Exercise prompt -> Transcribe each entry shown below with no difference from the original.

[Stored items]
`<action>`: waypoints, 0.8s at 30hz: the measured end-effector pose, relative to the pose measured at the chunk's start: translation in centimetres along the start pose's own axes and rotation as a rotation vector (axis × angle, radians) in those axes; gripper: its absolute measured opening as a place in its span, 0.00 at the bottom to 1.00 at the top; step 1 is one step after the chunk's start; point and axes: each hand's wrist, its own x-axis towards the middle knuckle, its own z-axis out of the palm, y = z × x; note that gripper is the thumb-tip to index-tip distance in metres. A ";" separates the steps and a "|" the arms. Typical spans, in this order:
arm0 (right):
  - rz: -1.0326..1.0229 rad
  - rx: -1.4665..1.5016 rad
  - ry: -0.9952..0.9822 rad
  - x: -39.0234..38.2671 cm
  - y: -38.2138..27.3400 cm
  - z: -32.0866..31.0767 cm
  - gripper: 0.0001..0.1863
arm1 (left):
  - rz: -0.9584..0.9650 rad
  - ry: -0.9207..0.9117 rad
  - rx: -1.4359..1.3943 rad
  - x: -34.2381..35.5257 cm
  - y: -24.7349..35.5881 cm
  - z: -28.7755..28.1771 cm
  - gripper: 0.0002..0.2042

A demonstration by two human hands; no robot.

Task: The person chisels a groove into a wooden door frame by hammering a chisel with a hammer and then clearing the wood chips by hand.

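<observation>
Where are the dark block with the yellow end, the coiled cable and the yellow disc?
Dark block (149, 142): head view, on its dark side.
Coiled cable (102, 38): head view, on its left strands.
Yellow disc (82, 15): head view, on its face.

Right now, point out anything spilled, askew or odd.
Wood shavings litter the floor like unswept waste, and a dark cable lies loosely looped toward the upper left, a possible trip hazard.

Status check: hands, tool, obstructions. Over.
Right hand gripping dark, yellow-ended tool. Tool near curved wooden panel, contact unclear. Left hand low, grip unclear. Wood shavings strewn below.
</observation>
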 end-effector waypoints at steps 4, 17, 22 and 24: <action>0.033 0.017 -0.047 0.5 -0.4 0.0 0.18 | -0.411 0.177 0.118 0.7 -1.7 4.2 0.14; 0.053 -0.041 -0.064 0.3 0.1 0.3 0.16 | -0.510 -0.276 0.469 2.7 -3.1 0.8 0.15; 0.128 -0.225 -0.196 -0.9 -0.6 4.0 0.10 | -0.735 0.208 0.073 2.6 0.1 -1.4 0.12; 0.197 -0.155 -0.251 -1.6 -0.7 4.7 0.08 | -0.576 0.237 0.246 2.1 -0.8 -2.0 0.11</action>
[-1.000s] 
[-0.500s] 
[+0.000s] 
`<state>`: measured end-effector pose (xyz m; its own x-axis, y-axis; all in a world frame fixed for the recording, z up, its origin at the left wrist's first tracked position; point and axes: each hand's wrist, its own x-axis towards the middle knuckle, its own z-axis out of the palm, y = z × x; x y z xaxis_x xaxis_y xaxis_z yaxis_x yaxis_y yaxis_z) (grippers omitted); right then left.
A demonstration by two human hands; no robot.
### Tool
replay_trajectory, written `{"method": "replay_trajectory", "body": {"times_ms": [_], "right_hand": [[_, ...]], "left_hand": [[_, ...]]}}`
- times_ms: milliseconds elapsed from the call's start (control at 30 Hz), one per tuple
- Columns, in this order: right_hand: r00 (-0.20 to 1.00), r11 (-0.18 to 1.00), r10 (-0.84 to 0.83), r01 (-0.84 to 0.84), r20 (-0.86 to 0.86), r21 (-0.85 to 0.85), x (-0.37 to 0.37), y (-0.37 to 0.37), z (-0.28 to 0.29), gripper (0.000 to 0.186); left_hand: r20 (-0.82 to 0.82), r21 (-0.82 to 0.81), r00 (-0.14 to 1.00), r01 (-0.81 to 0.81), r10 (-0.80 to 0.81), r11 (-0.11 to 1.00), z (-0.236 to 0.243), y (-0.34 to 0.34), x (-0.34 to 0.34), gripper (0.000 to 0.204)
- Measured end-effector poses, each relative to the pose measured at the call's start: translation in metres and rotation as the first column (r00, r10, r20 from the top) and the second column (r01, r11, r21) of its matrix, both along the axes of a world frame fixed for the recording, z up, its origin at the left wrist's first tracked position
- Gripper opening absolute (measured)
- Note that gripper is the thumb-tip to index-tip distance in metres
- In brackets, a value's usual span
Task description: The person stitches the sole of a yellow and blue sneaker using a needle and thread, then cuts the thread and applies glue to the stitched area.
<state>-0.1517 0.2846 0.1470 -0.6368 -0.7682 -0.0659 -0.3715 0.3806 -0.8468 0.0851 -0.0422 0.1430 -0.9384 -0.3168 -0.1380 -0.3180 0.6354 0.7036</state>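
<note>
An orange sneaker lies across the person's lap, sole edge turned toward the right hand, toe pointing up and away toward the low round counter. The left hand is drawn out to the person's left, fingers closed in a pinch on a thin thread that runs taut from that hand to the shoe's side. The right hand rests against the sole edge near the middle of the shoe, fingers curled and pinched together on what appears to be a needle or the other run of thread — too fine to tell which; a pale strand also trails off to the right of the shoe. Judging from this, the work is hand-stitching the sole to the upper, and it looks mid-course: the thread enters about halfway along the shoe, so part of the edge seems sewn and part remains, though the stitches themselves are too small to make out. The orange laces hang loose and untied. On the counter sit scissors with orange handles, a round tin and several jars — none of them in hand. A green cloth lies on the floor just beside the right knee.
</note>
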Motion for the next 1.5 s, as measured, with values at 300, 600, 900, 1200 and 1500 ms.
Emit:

Response area ->
`<action>`: waypoints, 0.8s at 30hz: the measured end-effector pose, relative to the pose measured at the chunk's start: translation in centimetres along the start pose's own axes and rotation as a rotation vector (axis × angle, radians) in those axes; gripper: its absolute measured opening as a place in its span, 0.00 at the bottom to 1.00 at the top; step 1 is one step after the chunk's start; point and axes: each hand's wrist, its own x-axis towards the middle knuckle, its own z-axis out of the palm, y = z × x; note that gripper is the thumb-tip to index-tip distance in metres. A ";" separates the steps and a "|" the arms. Typical spans, in this order:
arm0 (right):
  - rz: -1.0326..1.0229 rad
  - rx: -1.4665..1.5016 rad
  - ry: -0.9952..0.9822 rad
  - x: -39.0234..38.2671 cm
  - y: -38.2138..27.3400 cm
  - z: -32.0866..31.0767 cm
  - gripper: 0.0001..0.1863
arm1 (left):
  - rz: -0.9584..0.9650 rad
  - ry: -0.9207..0.9117 rad
  - rx: -1.4359..1.3943 rad
  - x: -34.2381..35.5257 cm
  - y: -24.7349..35.5881 cm
  - z: -28.7755..28.1771 cm
  - gripper: 0.0002..0.2042

A demonstration by two human hands; no robot.

Task: The person chisels a groove into a wooden door frame by hammering a chisel with a hammer and then clearing the wood chips by hand.

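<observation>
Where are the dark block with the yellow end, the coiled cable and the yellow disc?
Dark block (149, 142): head view, on its dark side.
Coiled cable (102, 38): head view, on its left strands.
Yellow disc (82, 15): head view, on its face.

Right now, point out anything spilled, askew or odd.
Wood shavings litter the floor like unswept waste, and a dark cable lies loosely looped toward the upper left, a possible trip hazard.

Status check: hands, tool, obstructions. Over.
Right hand gripping dark, yellow-ended tool. Tool near curved wooden panel, contact unclear. Left hand low, grip unclear. Wood shavings strewn below.
</observation>
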 end-effector waypoints at steps 4, 17, 22 and 24: <action>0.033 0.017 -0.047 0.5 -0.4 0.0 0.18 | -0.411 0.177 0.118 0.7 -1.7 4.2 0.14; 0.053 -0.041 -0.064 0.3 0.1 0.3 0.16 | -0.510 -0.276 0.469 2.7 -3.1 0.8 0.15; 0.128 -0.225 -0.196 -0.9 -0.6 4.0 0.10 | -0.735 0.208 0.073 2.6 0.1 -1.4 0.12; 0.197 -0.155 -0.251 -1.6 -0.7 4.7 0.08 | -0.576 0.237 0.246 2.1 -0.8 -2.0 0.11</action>
[-1.000s] 
[-0.500s] 
[+0.000s] 
`<state>`: measured end-effector pose (xyz m; its own x-axis, y-axis; all in a world frame fixed for the recording, z up, its origin at the left wrist's first tracked position; point and axes: each hand's wrist, its own x-axis towards the middle knuckle, its own z-axis out of the palm, y = z × x; x y z xaxis_x xaxis_y xaxis_z yaxis_x yaxis_y yaxis_z) (grippers omitted); right then left.
A demonstration by two human hands; no robot.
### Tool
replay_trajectory, written `{"method": "replay_trajectory", "body": {"times_ms": [_], "right_hand": [[_, ...]], "left_hand": [[_, ...]]}}`
- times_ms: milliseconds elapsed from the call's start (control at 30 Hz), one per tuple
- Columns, in this order: right_hand: r00 (-0.20 to 1.00), r11 (-0.18 to 1.00), r10 (-0.84 to 0.83), r01 (-0.84 to 0.84), r20 (-0.86 to 0.86), r21 (-0.85 to 0.85), x (-0.37 to 0.37), y (-0.37 to 0.37), z (-0.28 to 0.29), gripper (0.000 to 0.186); left_hand: r20 (-0.82 to 0.82), r21 (-0.82 to 0.81), r00 (-0.14 to 1.00), r01 (-0.81 to 0.81), r10 (-0.80 to 0.81), r11 (-0.11 to 1.00), z (-0.236 to 0.243), y (-0.34 to 0.34), x (-0.34 to 0.34), gripper (0.000 to 0.204)
- Measured end-effector poses, each relative to the pose measured at the call's start: translation in metres and rotation as the first column (r00, r10, r20 from the top) and the second column (r01, r11, r21) of its matrix, both along the axes of a world frame fixed for the recording, z up, its origin at the left wrist's first tracked position
- Gripper opening absolute (measured)
- Note that gripper is the thumb-tip to index-tip distance in metres
- In brackets, a value's usual span
Task description: The person stitches the sole of a yellow and blue sneaker using a needle and thread, then cuts the thread and applies glue to the stitched area.
<state>-0.1517 0.2846 0.1470 -0.6368 -0.7682 -0.0659 -0.3715 0.3806 -0.8468 0.0851 -0.0422 0.1430 -0.9384 -0.3168 -0.1380 -0.3180 0.6354 0.7036</state>
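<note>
An orange sneaker lies across the person's lap, sole edge turned toward the right hand, toe pointing up and away toward the low round counter. The left hand is drawn out to the person's left, fingers closed in a pinch on a thin thread that runs taut from that hand to the shoe's side. The right hand rests against the sole edge near the middle of the shoe, fingers curled and pinched together on what appears to be a needle or the other run of thread — too fine to tell which; a pale strand also trails off to the right of the shoe. Judging from this, the work is hand-stitching the sole to the upper, and it looks mid-course: the thread enters about halfway along the shoe, so part of the edge seems sewn and part remains, though the stitches themselves are too small to make out. The orange laces hang loose and untied. On the counter sit scissors with orange handles, a round tin and several jars — none of them in hand. A green cloth lies on the floor just beside the right knee.
</note>
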Motion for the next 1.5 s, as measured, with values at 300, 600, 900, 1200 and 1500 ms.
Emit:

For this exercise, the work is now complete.